**Required action**. After locating the line with "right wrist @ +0" in the data that follows, return it and every later line exactly, up to and including the line with "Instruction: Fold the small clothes".
── The data ──
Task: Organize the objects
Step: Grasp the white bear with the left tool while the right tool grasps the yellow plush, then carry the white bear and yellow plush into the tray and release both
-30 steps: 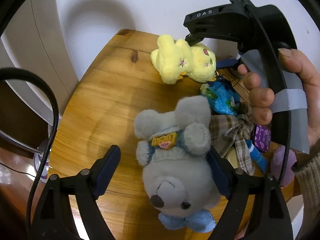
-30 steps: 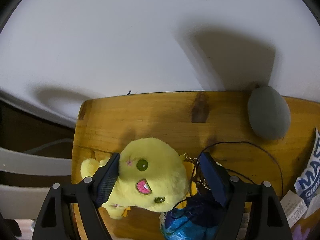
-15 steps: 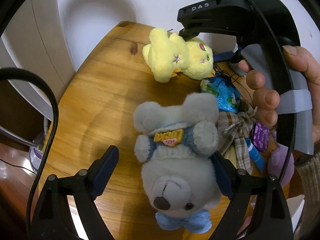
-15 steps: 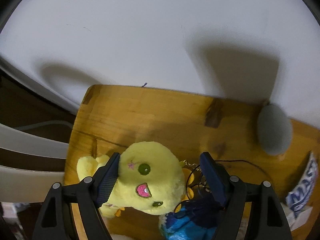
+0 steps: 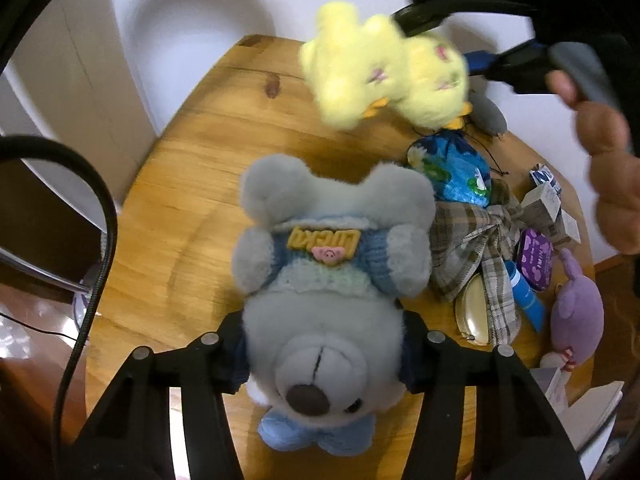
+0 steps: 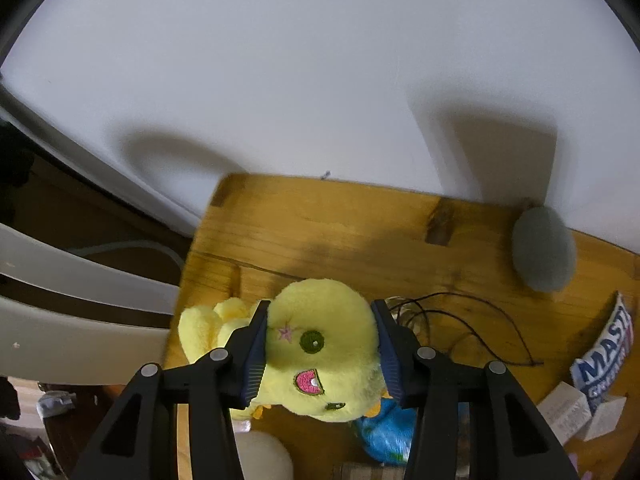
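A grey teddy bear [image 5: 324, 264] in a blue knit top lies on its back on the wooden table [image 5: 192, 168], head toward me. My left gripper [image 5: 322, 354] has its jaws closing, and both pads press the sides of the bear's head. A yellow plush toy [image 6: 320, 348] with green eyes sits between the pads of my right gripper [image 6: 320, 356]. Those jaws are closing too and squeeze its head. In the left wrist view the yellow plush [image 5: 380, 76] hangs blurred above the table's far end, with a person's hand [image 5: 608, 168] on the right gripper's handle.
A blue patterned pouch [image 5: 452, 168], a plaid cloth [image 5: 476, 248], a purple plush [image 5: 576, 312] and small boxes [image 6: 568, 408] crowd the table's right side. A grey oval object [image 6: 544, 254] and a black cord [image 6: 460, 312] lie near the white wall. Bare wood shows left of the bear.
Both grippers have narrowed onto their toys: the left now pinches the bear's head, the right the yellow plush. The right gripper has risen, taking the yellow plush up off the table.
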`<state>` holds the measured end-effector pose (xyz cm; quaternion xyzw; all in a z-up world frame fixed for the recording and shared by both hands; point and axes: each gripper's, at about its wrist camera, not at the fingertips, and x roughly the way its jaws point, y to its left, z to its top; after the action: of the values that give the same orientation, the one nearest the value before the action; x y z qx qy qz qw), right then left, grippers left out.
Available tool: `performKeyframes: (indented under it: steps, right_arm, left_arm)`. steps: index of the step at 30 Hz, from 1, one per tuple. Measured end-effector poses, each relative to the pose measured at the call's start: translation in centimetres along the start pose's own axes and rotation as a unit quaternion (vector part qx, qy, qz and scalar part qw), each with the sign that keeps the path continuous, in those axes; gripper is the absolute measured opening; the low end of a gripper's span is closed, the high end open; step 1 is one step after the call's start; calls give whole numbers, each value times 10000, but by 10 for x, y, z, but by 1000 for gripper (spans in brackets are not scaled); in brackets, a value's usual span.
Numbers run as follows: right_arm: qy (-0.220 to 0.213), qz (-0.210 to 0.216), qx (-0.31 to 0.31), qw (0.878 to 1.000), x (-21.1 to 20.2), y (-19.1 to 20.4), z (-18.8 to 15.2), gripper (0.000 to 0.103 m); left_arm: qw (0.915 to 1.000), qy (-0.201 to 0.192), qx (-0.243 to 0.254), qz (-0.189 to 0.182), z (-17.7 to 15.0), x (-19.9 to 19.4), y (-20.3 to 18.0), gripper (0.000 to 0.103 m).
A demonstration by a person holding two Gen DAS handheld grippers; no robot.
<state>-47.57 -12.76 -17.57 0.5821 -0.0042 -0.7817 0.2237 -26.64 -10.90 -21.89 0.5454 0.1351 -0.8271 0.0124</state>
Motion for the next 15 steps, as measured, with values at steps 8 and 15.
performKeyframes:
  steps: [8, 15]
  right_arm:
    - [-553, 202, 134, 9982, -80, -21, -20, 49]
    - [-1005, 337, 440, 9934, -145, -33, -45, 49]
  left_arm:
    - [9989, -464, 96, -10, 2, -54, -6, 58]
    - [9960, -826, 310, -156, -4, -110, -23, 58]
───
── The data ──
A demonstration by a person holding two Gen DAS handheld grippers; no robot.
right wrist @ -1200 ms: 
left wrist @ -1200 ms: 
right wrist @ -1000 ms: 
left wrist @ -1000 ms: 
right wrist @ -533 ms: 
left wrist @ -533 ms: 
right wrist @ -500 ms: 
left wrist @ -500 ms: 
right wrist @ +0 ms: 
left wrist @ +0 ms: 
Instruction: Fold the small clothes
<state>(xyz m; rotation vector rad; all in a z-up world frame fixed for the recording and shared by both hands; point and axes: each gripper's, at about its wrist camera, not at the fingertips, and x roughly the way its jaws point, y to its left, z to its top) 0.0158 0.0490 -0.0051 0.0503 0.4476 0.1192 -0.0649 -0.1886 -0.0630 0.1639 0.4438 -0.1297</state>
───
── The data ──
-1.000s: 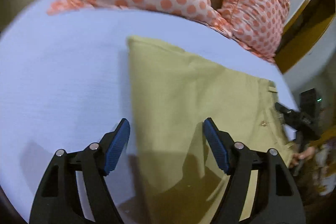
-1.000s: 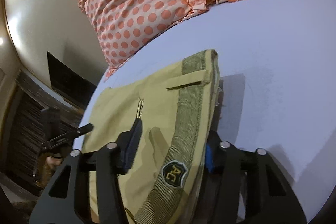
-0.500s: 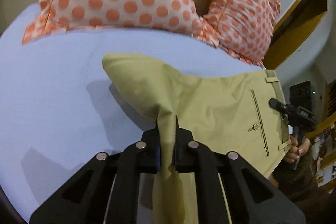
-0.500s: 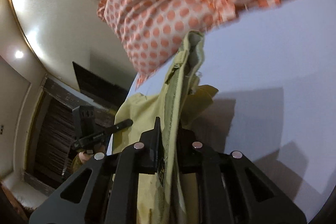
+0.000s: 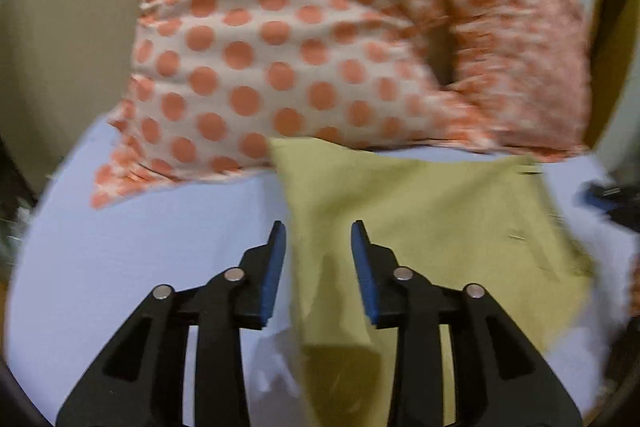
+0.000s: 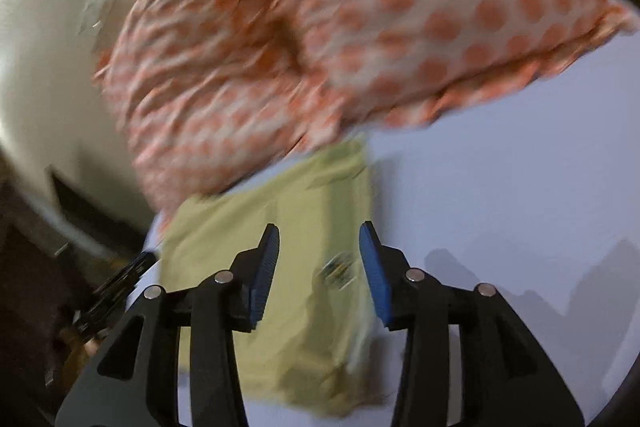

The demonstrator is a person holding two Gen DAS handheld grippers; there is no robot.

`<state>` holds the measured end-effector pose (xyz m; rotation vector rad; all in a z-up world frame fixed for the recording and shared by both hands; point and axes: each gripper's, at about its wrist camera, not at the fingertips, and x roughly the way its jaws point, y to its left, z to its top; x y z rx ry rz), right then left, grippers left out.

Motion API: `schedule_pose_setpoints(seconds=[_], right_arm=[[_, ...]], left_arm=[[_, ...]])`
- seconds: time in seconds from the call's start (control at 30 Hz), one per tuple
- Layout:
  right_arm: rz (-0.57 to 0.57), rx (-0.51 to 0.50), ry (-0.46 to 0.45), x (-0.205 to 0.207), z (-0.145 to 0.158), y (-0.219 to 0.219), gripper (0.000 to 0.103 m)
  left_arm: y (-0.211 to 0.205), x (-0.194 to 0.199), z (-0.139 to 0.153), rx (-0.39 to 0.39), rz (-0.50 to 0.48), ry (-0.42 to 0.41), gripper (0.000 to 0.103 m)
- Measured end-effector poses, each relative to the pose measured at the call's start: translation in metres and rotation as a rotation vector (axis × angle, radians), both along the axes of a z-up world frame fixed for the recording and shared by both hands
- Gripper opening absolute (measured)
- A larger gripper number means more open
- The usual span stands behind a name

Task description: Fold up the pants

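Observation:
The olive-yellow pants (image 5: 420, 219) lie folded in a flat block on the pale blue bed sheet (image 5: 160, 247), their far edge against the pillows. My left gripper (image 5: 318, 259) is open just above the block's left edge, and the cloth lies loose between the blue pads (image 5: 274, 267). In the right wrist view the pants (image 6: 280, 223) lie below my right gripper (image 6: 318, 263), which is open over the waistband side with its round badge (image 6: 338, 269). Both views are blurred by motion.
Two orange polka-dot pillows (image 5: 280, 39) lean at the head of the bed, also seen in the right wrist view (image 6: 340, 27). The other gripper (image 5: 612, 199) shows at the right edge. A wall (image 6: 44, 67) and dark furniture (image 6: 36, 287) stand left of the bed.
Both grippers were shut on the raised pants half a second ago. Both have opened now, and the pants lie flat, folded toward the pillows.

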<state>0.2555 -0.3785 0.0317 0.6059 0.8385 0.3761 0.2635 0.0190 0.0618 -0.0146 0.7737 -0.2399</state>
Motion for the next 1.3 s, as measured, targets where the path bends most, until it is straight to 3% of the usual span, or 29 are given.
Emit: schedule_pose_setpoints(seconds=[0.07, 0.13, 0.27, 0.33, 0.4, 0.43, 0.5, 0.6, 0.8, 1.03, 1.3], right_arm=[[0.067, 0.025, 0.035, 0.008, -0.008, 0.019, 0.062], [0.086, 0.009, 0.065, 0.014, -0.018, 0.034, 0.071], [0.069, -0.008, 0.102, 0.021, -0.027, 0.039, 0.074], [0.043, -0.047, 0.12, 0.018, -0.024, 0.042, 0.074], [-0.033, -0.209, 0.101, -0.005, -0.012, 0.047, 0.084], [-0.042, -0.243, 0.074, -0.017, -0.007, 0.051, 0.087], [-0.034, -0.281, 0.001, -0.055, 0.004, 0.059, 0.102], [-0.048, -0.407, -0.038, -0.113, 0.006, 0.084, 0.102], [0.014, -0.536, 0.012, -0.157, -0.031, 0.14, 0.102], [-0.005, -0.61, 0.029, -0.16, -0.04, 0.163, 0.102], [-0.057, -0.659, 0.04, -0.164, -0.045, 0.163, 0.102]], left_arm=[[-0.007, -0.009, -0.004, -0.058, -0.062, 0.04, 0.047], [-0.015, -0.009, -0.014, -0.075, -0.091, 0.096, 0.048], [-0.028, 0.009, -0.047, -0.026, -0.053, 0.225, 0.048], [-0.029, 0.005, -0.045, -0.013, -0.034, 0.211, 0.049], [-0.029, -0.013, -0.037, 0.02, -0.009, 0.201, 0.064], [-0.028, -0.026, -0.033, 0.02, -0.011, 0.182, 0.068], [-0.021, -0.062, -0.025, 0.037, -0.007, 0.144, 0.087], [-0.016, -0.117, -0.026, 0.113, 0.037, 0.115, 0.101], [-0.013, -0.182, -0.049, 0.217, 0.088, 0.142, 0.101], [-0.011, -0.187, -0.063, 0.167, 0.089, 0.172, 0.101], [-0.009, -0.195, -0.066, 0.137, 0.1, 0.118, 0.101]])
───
**Written solution**.
right wrist @ +0 ms: 
left wrist @ +0 ms: 
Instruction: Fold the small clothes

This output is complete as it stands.